Actually, the Shirley Jackson work I’ve read most recently is not one that was made into a movie, though you could get a pretty decent short film out of it. Though I have no doubt that anyone who decided to adapt it would go for the supernatural interpretation, which I don’t buy at all. I think “Charles” is the story of a child adjusting, not a child haunted. But of course several of my friends sent it to me when my son started school.
But of course, when people think of Jackson, they think of “The Lottery” and The Haunting of Hill House. Both of which I’ve read, and both of which are fine works that deserve notice. Even if I read Stephen King’s analysis in Danse Macabre before I read The Haunting of Hill House and possibly saw the execrable made-for-TV version starring Dan Cortese, of all people, before I read “The Lottery.” Still, she’s an appropriate choice for Horror Classics month here at Attention Must Be Paid. Even if the only work she’d ever written was The Haunting of Hill House.
There is, however, much more to Shirley Jackson than the horror. For one, I really need to read her two sort-of memoirs, Life Among the Savages and Raising Demons, a pair of roughly fictionalized tellings of her life as a homemaker in the ’50s. She has a wry, easy wit that I deeply appreciate in addition to the excellent skill with language that is notable in what works of hers I’ve read thus far. I’m very much looking forward to We Have Always Lived in the Castle, not least because Crispin Glover will make a fascinating Uncle Julian. Jackson wrote six novels, four works for children, literally dozens of short stories and essays.

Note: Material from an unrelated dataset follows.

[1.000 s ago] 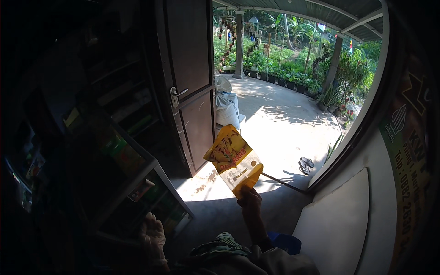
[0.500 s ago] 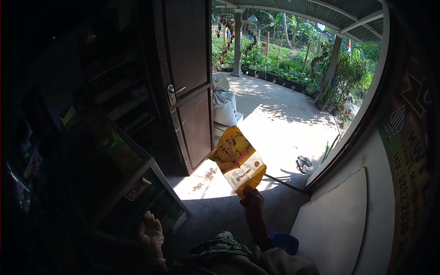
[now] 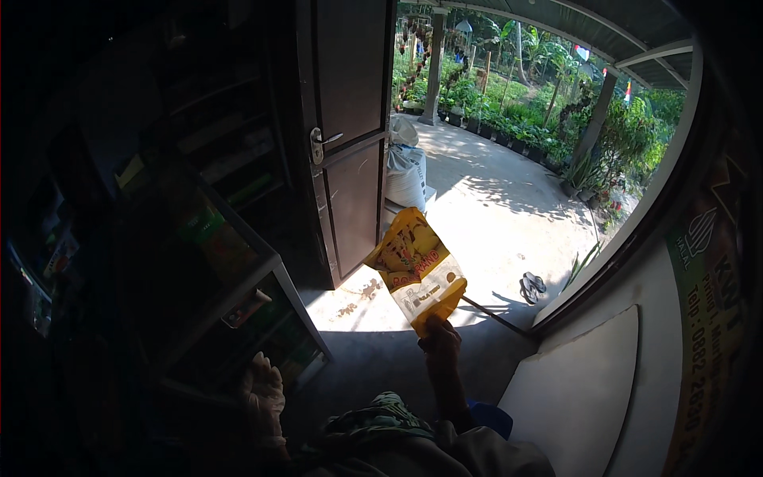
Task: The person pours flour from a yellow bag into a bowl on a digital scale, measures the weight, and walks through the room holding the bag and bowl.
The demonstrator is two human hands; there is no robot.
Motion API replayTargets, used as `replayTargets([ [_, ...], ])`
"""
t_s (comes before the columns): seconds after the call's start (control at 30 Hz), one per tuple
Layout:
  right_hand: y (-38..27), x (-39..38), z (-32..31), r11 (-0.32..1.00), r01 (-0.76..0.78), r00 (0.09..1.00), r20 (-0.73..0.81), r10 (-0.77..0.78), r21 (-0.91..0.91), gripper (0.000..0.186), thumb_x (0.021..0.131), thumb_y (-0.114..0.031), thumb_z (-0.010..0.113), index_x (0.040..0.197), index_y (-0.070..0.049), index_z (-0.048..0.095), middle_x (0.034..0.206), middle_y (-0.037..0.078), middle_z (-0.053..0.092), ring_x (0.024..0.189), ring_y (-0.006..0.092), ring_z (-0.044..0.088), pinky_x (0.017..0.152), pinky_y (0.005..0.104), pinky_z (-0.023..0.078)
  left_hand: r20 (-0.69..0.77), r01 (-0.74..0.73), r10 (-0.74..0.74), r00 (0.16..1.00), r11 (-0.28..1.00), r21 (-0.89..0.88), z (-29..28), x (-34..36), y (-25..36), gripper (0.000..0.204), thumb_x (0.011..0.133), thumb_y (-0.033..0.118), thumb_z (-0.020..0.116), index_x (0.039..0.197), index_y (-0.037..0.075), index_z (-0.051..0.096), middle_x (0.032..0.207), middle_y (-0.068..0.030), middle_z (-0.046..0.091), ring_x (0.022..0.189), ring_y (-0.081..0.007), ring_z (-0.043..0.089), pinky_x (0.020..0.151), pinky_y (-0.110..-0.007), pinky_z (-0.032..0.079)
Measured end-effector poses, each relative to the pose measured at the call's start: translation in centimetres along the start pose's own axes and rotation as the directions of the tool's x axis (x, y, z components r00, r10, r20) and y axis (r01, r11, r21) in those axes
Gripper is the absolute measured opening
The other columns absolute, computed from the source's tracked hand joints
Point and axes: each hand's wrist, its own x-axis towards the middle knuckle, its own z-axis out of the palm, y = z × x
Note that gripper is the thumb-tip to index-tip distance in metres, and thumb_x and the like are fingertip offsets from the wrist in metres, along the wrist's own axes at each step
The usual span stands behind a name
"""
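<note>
A flat yellow food bag [image 3: 415, 262] with printed pictures of food is held up in front of me. Its lower end is pinched by my right hand [image 3: 439, 338], whose fingers are closed on it in shadow. My left hand [image 3: 265, 389], in a thin pale glove, hangs low beside a glass-fronted cabinet [image 3: 278, 306]. Its fingers look loosely stretched out, and I see nothing held in them.
A dark door [image 3: 343, 143] stands open on the left of the doorway. Outside are white sacks [image 3: 407, 176], sandals [image 3: 532, 287] and potted plants [image 3: 517, 143]. A white board [image 3: 580, 389] leans at the right wall, near a banner [image 3: 707, 294]. Something blue [image 3: 491, 417] lies near my right arm.
The door and yard have shifted right and slightly up in my view. The bag stays in my right hand, tilted much as before. My left hand has hardly moved.
</note>
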Motion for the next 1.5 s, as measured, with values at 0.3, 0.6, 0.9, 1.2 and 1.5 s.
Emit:
replayTargets([
  [0.3,0.1,-0.2,5.5,0.939,0.201,0.946,0.305,-0.111,-0.28,0.022,0.091,-0.021,0.06,0.1,-0.001,0.062,0.067,0.001,0.05,0.048,0.0079,0.043,0.044,0.0216,0.034,0.146,0.054,-0.109,0.983,0.94,0.336,8.3,1.1,-5.1,0.031,0.096,0.017,0.055,0.119,-0.003,0.056,0.118,-0.0161,0.062,0.114,-0.0264,0.058,0.094,-0.041,0.051],
  [0.6,2.5,-4.4,12.4,0.922,0.14,0.815,0.571,0.1,-0.361,0.02,0.09,-0.01,0.05,0.1,0.004,0.061,0.083,0.005,0.056,0.069,0.0105,0.053,0.053,0.0227,0.042,0.311,-0.445,0.337,0.888,0.8,0.403,13.6,0.4,-4.5,0.027,0.098,0.023,0.053,0.115,0.003,0.056,0.108,-0.0027,0.056,0.108,-0.013,0.051,0.097,-0.034,0.04],
  [0.9,9.4,-8.6,14.6,0.756,0.547,0.517,0.855,0.032,-0.359,0.015,0.083,-0.004,0.048,0.077,0.004,0.058,0.075,0.006,0.056,0.058,0.0134,0.052,0.046,0.0268,0.041,0.091,-0.704,0.749,0.656,0.565,0.43,6.8,-6.1,3.6,0.025,0.095,0.025,0.06,0.107,0.005,0.068,0.11,-0.0079,0.066,0.103,-0.0126,0.059,0.091,-0.035,0.043],
  [1.2,16.8,-22.5,22.6,0.874,0.148,0.405,0.835,0.373,-0.462,0.015,0.086,-0.012,0.058,0.087,0.002,0.061,0.066,0.004,0.055,0.052,0.0095,0.047,0.047,0.023,0.036,0.018,-0.902,0.917,0.399,0.389,0.187,0.1,-14.0,14.6,0.013,0.094,0.01,0.058,0.087,0.0,0.061,0.083,-0.0047,0.058,0.075,-0.0119,0.051,0.079,-0.03,0.044],
  [1.5,30.1,-37.5,27.3,0.8,0.188,0.01,0.816,0.578,-0.569,0.015,0.089,-0.008,0.062,0.1,0.002,0.063,0.075,0.003,0.062,0.057,0.0075,0.052,0.052,0.0223,0.042,-0.251,-0.82,0.954,0.167,0.275,0.501,-8.6,-25.6,28.8,0.018,0.092,0.008,0.054,0.077,0.0,0.059,0.071,-0.0042,0.054,0.065,-0.0117,0.047,0.062,-0.028,0.039],
])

I try to balance, both here and in Celebrating the Living, tributes with those behind the camera as well as in front of it. While Jackson is not as prolific as some we’ve covered, I feel as though she ought to be noticed more. Read more, certainly. The Haunting—the original; I’ve not seen the remake—is a fine, atmospheric movie. I need to track down and watch Lizzie, the first movie based on work by Jackson and featuring fellow Attention Must Be Paid alumna Joan Blondell. But in addition to seeing Lizzie, I need to read The Bird’s Nest, upon which it’s based.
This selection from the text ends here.